There's an Italian restaurant somewhere in the Lake District in the north of England. And if you can imagine, there are hills, lots of rain, lakes, and so on and so forth. And inside this Italian restaurant is a huge picture—a wall-sized mural—of Marlon Brando.
Now, I asked my students once: «Why Marlon Brando?»
«Well he's The Godfather!»
«I don't think he was a Godfather, you know...»
«But he was in that film, wasn't he? It was called The Godfather.»
«Ah, that film from 40 years ago, virtually.. 1970-something?»
«Yes, yes, but he was The Godfather then, wasn't he?»
«You mean if was a mafiosi? He was a leading figure in gangsterland in New York?»
«Well, yes, he was The Godfather,» they keep saying, «... and he was Italian.»
«Well, no, actually he was American...»
So you get this regular kind of placing and misplacing of the real, ie. a very large American actor who played in a film called The Godfather about American gangsters, or Italian-American gangsters, nothing to do with godfathers in Christianity, in the north of England, stuck on a huge wall in a restaurant.

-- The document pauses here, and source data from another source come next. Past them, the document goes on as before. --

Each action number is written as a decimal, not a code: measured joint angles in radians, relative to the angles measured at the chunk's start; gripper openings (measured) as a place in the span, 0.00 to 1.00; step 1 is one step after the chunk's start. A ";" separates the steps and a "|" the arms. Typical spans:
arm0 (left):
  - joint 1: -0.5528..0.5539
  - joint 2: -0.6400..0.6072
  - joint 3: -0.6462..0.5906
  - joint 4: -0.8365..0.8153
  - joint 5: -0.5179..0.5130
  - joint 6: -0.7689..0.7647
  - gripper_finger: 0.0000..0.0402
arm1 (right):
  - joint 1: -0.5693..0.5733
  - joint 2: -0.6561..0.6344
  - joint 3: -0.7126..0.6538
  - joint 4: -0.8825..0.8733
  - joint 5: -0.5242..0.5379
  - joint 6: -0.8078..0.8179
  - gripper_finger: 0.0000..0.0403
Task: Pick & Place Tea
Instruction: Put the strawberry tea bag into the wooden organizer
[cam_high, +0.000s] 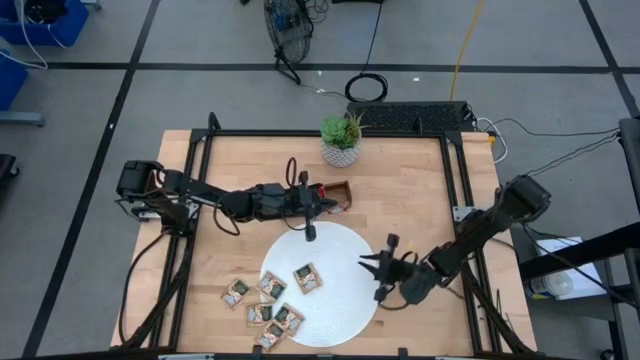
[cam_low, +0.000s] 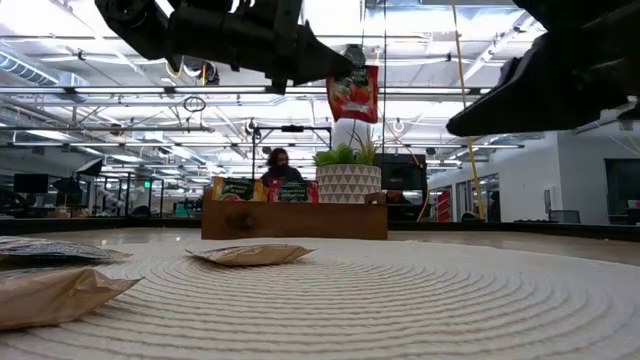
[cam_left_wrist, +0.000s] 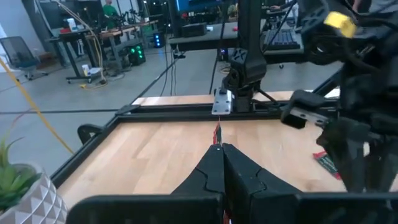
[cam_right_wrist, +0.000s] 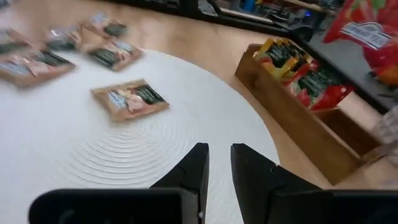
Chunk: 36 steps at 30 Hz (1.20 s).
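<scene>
While red sachet (cam_low: 353, 94) hangs pinched, right end effector (cam_high: 382, 268) overhangs plate (cam_high: 345, 300) rim.

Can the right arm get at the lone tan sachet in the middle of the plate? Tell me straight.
Probably yes. The right tool hangs empty over the plate, slightly open, and the tan sachet lies flat ahead of it with nothing between. The left tool, shut on a red sachet, is off toward the tray.
</scene>
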 joint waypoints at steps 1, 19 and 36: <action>0.000 0.000 0.000 -0.004 0.000 0.000 0.00 | 0.000 -0.018 -0.023 0.026 -0.014 0.004 0.14; 0.012 0.000 0.000 -0.012 0.000 -0.004 0.00 | -0.137 -0.347 -0.154 0.483 -0.722 -0.196 0.14; 0.014 0.000 0.000 -0.035 0.003 -0.018 0.00 | -0.147 -0.376 -0.154 0.448 -0.723 -0.251 0.14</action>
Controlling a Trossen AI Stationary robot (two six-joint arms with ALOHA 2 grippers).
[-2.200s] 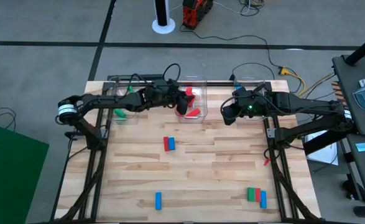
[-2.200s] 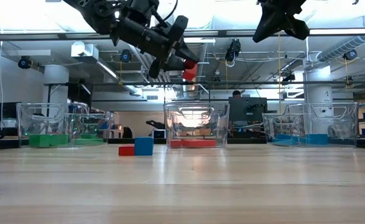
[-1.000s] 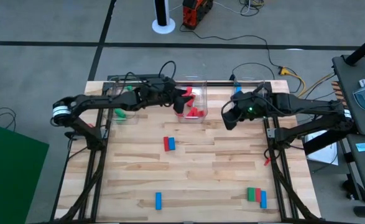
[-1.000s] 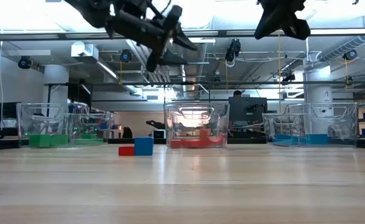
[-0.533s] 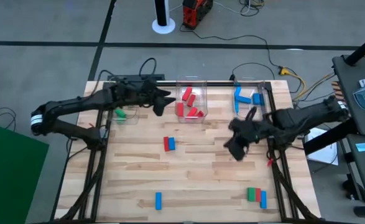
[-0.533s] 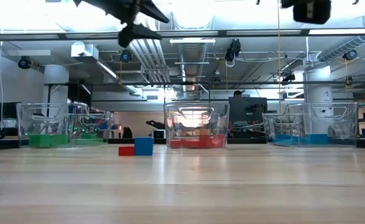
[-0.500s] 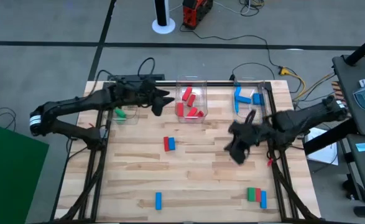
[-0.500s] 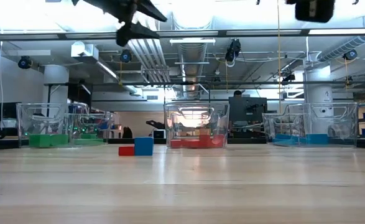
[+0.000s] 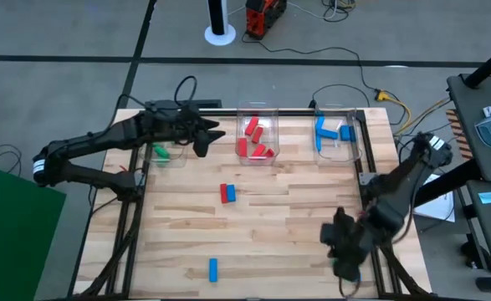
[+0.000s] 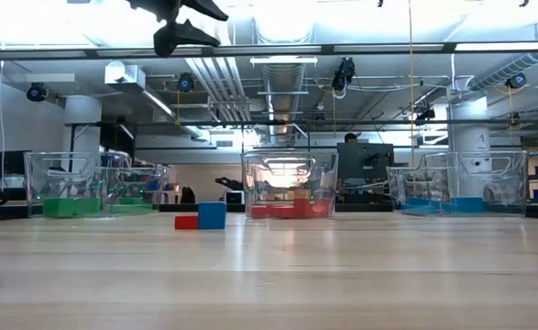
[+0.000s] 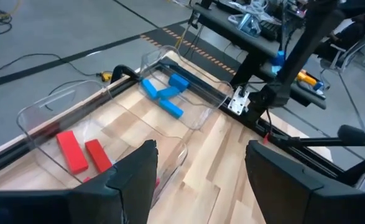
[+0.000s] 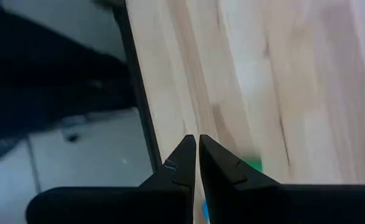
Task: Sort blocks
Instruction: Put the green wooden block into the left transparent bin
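both arms are dark, near-black, built of slim tubular links with bulkier joint housings. the left arm point(image 9: 103, 142) carries a white band near its base joint and a black cable looping above its wrist. the right arm point(image 9: 404, 180) has a pale ring at one joint and thick, blocky housings toward its wrist. the left gripper point(image 11: 198, 180) has two broad, matte black fingers with flat angular faces. the right gripper point(image 12: 198, 158) ends in two narrow, pointed black fingertips with faintly lighter edges
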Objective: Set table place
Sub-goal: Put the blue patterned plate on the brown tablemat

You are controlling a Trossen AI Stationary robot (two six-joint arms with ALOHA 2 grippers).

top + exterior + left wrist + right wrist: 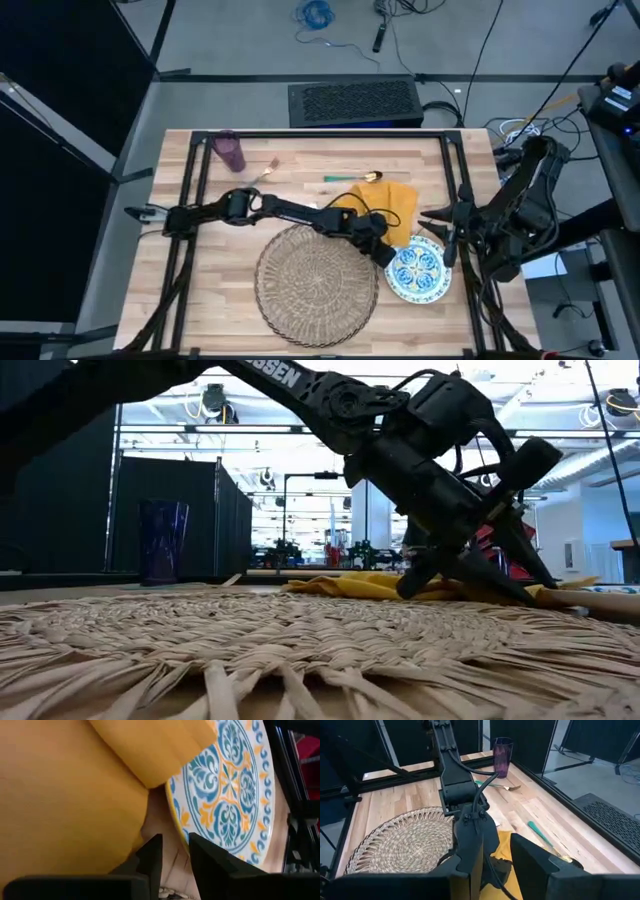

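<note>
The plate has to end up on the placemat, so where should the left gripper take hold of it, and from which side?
Probably at the rim facing the placemat. The plate lies flat on the table, with the napkin overlapping its far edge, so only the thin rim offers a pinch. The left gripper sits low beside that rim, fingers slightly apart; one finger would have to slip under. The right gripper waits nearby.

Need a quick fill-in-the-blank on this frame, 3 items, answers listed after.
1. The plate rests on the table, not on the ____ beside it.
2. The left end effector is down at the edge of the plate, next to the mustard-yellow ____.
3. The purple cup stands ____ near the table's far left corner.

Missing words: placemat; napkin; upright
</note>
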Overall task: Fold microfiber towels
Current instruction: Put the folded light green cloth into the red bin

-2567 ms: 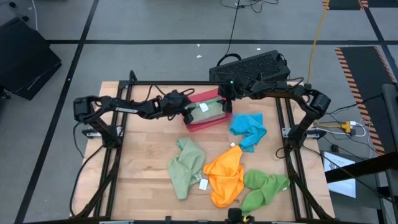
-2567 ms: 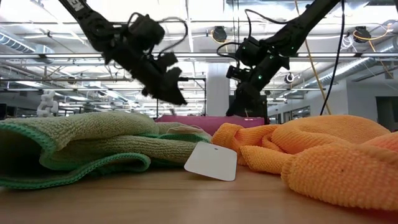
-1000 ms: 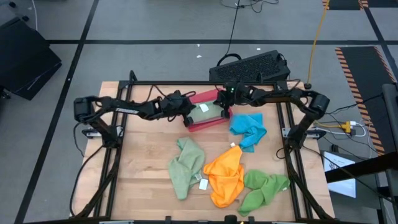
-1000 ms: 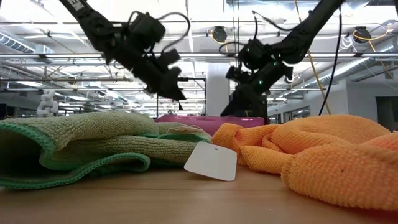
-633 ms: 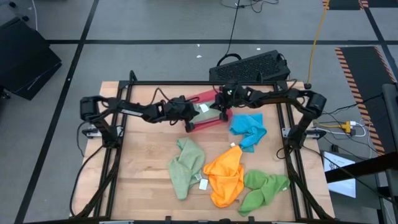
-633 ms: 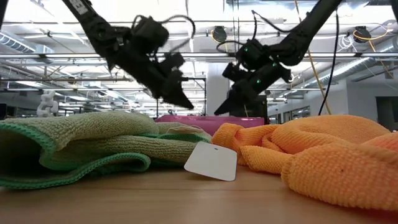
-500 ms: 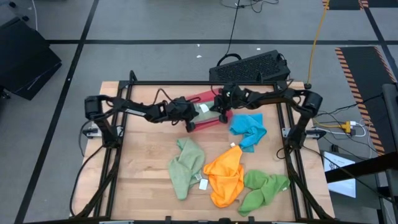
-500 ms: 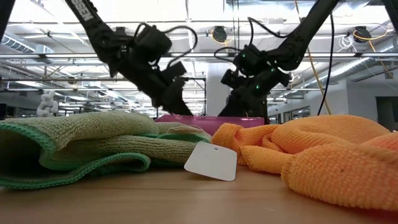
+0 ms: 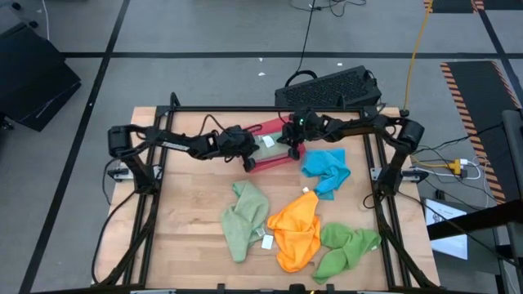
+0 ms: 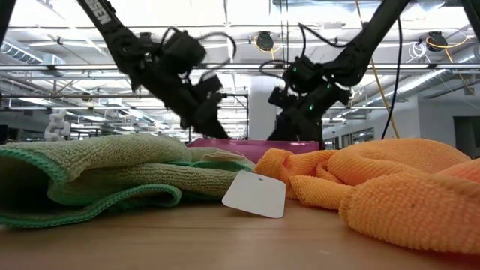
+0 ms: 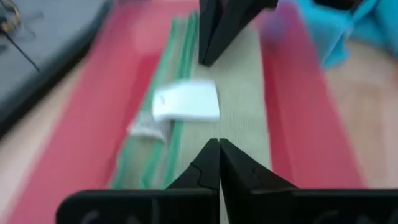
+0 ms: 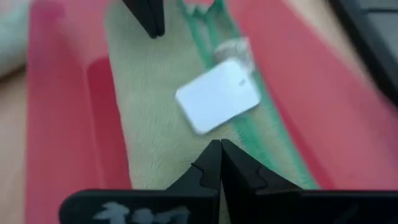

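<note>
1. Both arms reach to the far side of a wooden table (image 9: pixel 188 212), where a red tray (image 9: pixel 274 162) sits. A sage green towel (image 9: pixel 274 145), folded flat with a white tag (image 12: pixel 217 95) on top, lies inside the tray.

2. The left gripper (image 11: pixel 217 149) hangs just above that folded towel, at one end of the tray. Its jaws are clenched tip to tip and hold nothing.

3. The right gripper (image 12: pixel 215 148) hangs above the same towel from the opposite end, its jaws also pressed together and empty. The two grippers point toward each other, with the tag lying between their tips.

4. Four more towels lie loose on the table, nearer the front edge than either pair of jaws. A bright blue towel (image 9: pixel 326 170) is just beside the tray, closest to the right jaws.

5. Farther from the jaws, a second sage green towel (image 9: pixel 243 219), an orange towel (image 9: pixel 297 230) and a bright green towel (image 9: pixel 346 247) sit crumpled together, touching or overlapping.

6. Judging from this, one towel is folded and stowed, and at least four remain to be folded. A grey-blue towel cannot be seen.

7. A dark keyboard (image 9: pixel 328 86) rests beyond the table.
</note>
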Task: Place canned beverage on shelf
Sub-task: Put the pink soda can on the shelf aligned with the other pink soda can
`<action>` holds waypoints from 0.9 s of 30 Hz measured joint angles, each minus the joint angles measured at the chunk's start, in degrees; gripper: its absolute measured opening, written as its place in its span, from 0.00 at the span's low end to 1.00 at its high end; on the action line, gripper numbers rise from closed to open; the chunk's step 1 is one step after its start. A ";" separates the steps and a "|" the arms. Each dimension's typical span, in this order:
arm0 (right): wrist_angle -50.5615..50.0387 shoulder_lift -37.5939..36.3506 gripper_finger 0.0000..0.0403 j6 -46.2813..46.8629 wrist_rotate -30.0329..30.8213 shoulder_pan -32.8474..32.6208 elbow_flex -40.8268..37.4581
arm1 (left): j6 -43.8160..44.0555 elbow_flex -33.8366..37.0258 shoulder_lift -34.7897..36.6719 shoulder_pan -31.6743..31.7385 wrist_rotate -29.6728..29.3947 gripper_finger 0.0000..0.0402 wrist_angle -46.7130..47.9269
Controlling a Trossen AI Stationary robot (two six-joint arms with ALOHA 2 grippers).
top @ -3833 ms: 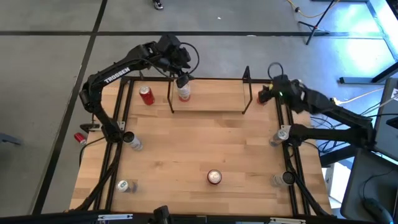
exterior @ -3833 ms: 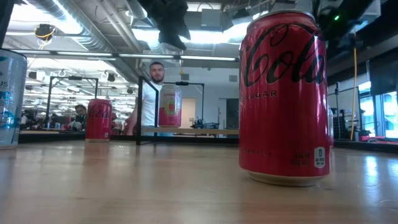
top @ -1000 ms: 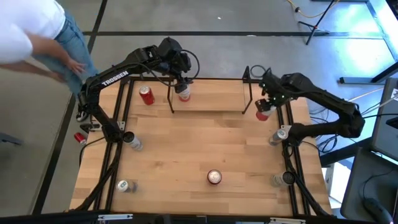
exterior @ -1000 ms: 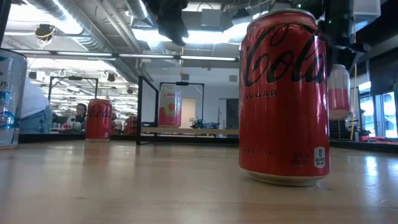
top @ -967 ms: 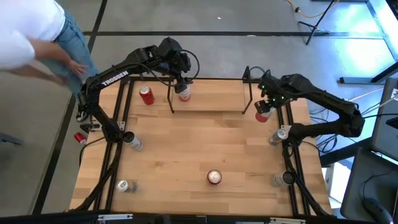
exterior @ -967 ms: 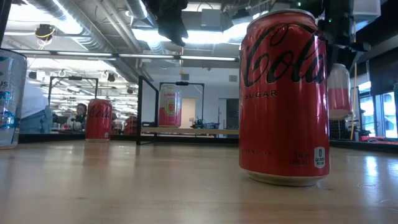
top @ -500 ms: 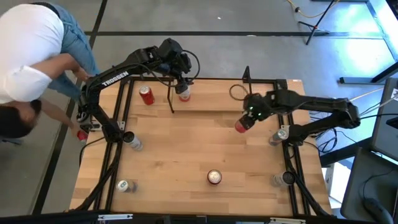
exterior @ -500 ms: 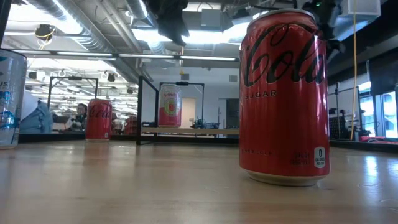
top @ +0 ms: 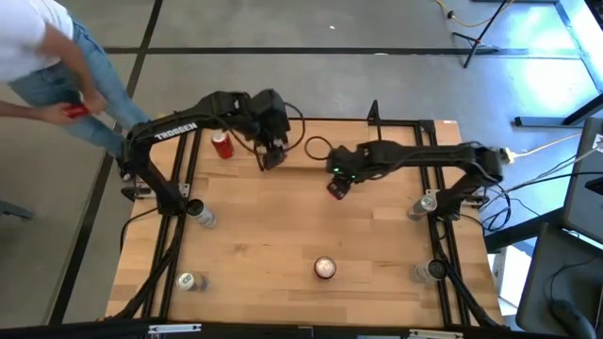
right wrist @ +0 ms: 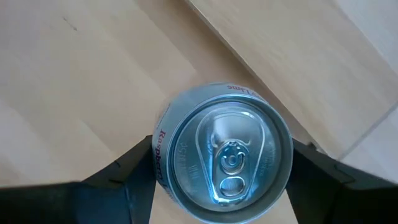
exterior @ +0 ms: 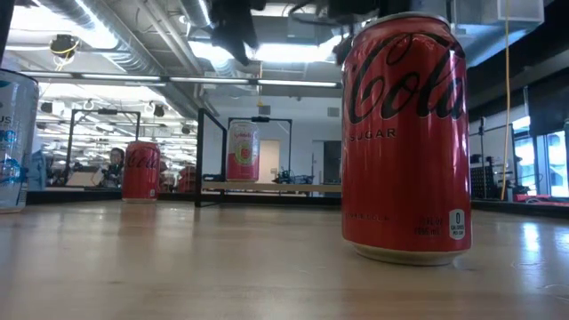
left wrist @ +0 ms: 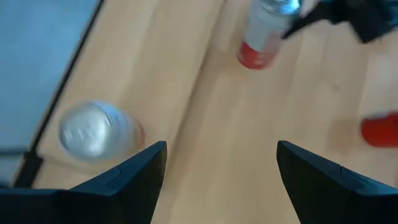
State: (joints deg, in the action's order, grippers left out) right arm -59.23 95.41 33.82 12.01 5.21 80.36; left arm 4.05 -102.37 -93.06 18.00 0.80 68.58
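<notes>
The light-wood plank table (top: pixel 283 245) with black rails is the biggest thing under me. At its far edge stands the low light-wood shelf with thin black rod frames (top: pixel 311 155). A pink-and-white can (exterior: pixel 243 151) is standing on that board near its left frame, seen plainly in the low view.

My right gripper (top: pixel 339 181) reaches across in front of the shelf's middle, clamped from both sides on a silver-topped red-and-white beverage can (right wrist: pixel 225 158), held upright with its pull tab facing my wrist camera. The can hangs just past the shelf's front edge, not yet over the board.

My left gripper (top: pixel 271 155) hovers over the shelf's left end, fingers (left wrist: pixel 134 171) spread apart and empty.

Smaller things: a red cola can (top: pixel 222 144) left of the shelf, and another red can (top: pixel 324 268) near the front.

Risks, as I judge them: coming in too low could knock the can's base against the board's front edge and tip it. Drifting left could crowd my other arm or topple the standing can.
</notes>
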 joint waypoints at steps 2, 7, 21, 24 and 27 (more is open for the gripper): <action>1.27 2.15 0.64 -0.02 -0.26 0.00 0.63 | 3.01 0.00 0.82 -2.29 -2.20 0.72 1.99; 5.74 5.39 0.64 0.24 -0.68 -1.23 0.91 | 10.22 0.54 3.49 -8.76 -8.04 0.72 7.26; 9.84 8.55 0.75 -0.22 0.31 -3.50 1.27 | 28.66 13.67 14.04 -19.25 -13.20 0.72 2.30; 9.93 8.55 0.84 -0.23 -1.67 -3.45 1.77 | 30.91 13.77 13.66 -20.08 -13.29 0.72 1.87; 10.15 8.29 0.90 -0.78 -3.17 -3.34 1.90 | 32.34 13.77 13.51 -20.59 -13.25 0.72 -0.14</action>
State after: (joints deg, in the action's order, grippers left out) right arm -49.08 103.70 33.04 8.85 1.87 82.26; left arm 36.40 -88.60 -79.55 -2.59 -12.45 68.44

All of which tells us that it's an Italian restaurant.
And we don't demure, we don't say "no, that's all untrue", we just take it for granted: "Yeah, that's what it means - it's an Italian restaurant". And it's that kind of slippage between the real and the imagined—or the true and the fictional—which Baudrillard thinks is becoming inceasingly characteristic of how our society goes on.